Holder’s decision drew an objection from Amnesty International USA.
“Capital punishment contributes to a cycle of violence and it is outrageous that as the world moves away from the death penalty, the U.S. federal government has decided to seek a death sentence,” Steven Hawkins, executive director of the human rights group, said in an e-mail.
Three days after the bombing, the Federal Bureau of Investigation released pictures of the brothers taken near the scene of the blasts, before authorities had identified them.
Three of Dzhokhar Tsarnaev’s friends recognized him, prosecutors said. They were later charged with conspiring to obstruct a federal probe into the attack by hiding or destroying evidence. All three have pleaded not guilty and face trial in June.
Tsarnaev “committed the offense in an especially heinous, cruel and depraved manner,” Ortiz said in a filing yesterday in federal court in Boston.

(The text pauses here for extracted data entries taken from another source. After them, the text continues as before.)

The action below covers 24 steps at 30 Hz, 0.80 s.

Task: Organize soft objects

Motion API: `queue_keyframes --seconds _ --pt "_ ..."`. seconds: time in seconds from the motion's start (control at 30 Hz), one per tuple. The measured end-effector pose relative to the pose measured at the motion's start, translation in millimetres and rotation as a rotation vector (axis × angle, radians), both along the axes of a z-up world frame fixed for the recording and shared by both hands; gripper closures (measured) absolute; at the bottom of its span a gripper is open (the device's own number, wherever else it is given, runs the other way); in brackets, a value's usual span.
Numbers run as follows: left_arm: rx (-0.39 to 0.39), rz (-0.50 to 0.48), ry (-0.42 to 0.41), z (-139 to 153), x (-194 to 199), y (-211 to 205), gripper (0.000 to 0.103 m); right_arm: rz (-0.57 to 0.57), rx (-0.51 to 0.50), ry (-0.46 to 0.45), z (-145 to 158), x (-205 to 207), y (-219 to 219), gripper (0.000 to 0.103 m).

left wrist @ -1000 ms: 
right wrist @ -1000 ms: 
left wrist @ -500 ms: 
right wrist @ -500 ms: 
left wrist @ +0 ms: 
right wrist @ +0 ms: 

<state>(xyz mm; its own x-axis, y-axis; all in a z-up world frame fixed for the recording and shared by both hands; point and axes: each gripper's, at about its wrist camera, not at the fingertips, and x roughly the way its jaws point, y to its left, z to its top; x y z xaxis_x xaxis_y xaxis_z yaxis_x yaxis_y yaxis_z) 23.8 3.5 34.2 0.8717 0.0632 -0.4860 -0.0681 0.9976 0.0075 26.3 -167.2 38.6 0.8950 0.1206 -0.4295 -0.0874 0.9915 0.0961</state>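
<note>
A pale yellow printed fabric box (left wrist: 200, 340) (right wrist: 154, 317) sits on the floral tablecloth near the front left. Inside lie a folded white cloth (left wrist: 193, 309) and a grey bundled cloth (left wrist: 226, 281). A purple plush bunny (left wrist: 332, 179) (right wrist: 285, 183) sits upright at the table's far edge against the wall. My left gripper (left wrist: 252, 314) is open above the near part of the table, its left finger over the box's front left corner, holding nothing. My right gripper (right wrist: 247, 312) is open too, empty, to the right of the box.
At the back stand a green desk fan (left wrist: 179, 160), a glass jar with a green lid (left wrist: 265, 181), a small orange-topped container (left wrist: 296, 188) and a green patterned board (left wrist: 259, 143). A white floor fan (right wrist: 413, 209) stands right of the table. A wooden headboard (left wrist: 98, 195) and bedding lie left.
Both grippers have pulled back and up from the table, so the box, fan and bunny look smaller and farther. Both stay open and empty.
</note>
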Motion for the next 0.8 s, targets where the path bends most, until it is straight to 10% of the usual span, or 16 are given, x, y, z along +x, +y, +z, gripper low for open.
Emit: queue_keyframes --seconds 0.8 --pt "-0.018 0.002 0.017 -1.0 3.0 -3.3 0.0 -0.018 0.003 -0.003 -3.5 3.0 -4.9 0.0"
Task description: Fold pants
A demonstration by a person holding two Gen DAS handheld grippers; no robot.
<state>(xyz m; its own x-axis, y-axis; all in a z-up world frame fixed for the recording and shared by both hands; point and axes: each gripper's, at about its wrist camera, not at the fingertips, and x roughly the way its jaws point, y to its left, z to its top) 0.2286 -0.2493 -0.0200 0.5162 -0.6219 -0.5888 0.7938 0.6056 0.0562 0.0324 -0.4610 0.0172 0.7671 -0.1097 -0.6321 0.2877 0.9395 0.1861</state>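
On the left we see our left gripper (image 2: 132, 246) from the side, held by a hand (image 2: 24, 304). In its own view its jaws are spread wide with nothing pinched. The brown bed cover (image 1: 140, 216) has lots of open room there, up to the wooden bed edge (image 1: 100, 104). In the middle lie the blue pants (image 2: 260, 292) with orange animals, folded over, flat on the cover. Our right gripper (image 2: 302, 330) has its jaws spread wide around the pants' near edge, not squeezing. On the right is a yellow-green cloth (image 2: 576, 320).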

She listed aggravating factors to back the call for a death sentence, including the planning that went into the attack and the selection of an “iconic event” known to draw large crowds.
Additional factors were the multiple killings, the death of a child, Tsarnaev’s statements encouraging others to commit acts of terrorism and his participation in a shootout with police on April 19, according to the filing.
Tsarnaev received asylum from the U.S. and enjoyed the freedom of being a citizen, Ortiz said. He “betrayed his allegiance to the United States by killing and maiming people,” she said.
The case is U.S. v. Tsarnaev, 13-cr-10200, U.S. District Court, District of Massachusetts (Boston).